No vídeo, a criadora de conteúdo fala como nos anos 1990/2000 — pré-YouTube — era difícil ter acesso a filmes que, de alguma forma, apontassem outras possibilidades de existência e afetividade, que não a heteronormativa. Sua argumentação se sustentou, principalmente, em um dos hits da época, Assunto de Meninas (2001; outra referência aqui).

Protagonizado por Piper Perabo (Imagine Eu e Você, 2005), Jessica Paré e Mischa Barton (Marissa, do seriado O.C.: Um Estranho no Paraíso), o filme se passa em um colégio interno só para garotas e fala sobre lidar com perdas, famílias negligentes/preconceituosas, aceitação e, como já era de se esperar, morte. Naquela altura, eu só conseguia pensar se era isso que a vida adulta reservava pra mim. 

E por que esse desfecho nos parece tão óbvio e traçado?

A resposta é simples: pela reincidência de destinos (trágicos) comuns à maioria das personagens LGBTQIA+. 

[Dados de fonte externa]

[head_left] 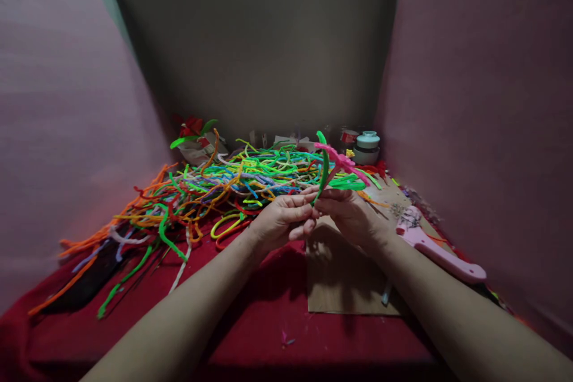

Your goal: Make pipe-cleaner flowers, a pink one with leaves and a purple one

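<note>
Both hands meet in the middle of the view around a pipe-cleaner flower (342,161) with pink petals and green leaves (323,170). My left hand (286,215) is closed, its thumb and fingers pinching the base of the green part. From the other side, my right hand (347,212) closes on the same stem, with fingertips touching those of the left. The flower head tilts up and to the right above the hands. Most of the stem is hidden by the fingers. Below the right hand lies a sheet of brown cardboard (340,277).
A tangled heap of coloured pipe cleaners (250,173) covers the back and left of the red cloth (268,322). At right lies a pink glue gun (441,253). A light-blue lidded jar (367,142) stands behind; a red flower (192,126) is at back left. Pink walls flank both sides.
</note>
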### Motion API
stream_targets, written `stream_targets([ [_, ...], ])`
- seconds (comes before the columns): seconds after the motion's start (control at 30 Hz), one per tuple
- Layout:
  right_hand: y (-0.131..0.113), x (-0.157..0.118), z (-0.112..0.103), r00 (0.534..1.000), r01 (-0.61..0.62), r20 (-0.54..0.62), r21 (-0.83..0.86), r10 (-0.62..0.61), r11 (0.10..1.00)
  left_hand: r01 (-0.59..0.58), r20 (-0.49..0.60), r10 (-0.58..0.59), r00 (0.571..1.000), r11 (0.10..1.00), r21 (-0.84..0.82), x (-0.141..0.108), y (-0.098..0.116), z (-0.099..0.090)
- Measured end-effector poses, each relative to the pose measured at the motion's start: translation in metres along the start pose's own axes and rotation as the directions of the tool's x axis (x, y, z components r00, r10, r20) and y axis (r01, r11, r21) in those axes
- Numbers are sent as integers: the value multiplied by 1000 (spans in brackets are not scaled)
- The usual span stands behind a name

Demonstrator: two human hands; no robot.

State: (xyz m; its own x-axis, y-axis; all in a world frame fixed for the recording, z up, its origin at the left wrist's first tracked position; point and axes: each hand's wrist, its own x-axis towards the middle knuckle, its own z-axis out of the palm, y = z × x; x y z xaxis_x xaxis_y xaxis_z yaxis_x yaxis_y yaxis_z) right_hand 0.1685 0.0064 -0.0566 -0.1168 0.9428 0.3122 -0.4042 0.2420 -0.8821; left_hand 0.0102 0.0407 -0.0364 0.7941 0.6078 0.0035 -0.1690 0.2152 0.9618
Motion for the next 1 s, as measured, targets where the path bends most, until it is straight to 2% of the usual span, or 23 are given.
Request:
stream_targets([
  [0.1,1,-2,4,1000,-19,0,24,19,1000,-74,-51,82,995,987,141,0,2,4],
  [0.17,0,-4,8,998,-46,-52,16,47,999,-120,-98,148,984,961,248,0,1,8],
  [0.23,-3,-7,14,985,-57,-163,-36,50,998,-158,-173,234,957,918,365,-1,-1,12],
  [0.3,-5,-9,19,964,-46,-264,-117,14,992,-192,-240,331,912,866,462,-1,-5,15],
  [0.37,-6,-10,23,954,-31,-299,-190,-28,981,-209,-281,380,881,846,490,0,-7,17],
  [0.4,-6,-10,23,955,-26,-296,-215,-40,976,-207,-290,373,881,856,474,0,-8,17],
  [0.53,-6,-10,23,965,21,-242,-303,-98,953,-160,-256,250,934,932,326,1,-5,14],
  [0.63,-6,-10,24,959,21,-255,-361,-120,932,-149,-216,204,955,958,247,-1,-2,10],
  [0.73,-6,-9,27,971,-11,-230,-320,-67,947,-154,-194,195,962,966,207,-5,-1,5],
  [0.87,-7,-5,29,992,-34,-125,-329,-8,944,-163,-179,194,965,971,174,-11,-4,-2],
  [1.0,-7,-5,24,994,-87,-82,-282,67,955,-128,-154,133,979,991,39,-12,-12,-5],
])
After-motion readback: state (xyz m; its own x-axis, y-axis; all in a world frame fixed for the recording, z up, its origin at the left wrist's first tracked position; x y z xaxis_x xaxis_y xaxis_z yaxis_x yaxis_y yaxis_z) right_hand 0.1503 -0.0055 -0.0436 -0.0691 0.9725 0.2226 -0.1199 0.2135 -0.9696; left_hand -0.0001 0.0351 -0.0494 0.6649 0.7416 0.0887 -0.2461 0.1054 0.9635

Parece que foi ontem, mas o fato é que quando falamos de representatividade sinto que fomos do paleolítico ao neolítico nas últimas duas décadas. De certo que nem só de Diário Roubado (1992) vivíamos. Tinha também a sessão Coruja com Henry e June – Delírios Eróticos (1990) — foi assim que conheci a escritora Anaïs Nin —, o  high school sueco Amigas de Colégio (1998), mas a regra era clara: as chances de um final feliz são mínimas.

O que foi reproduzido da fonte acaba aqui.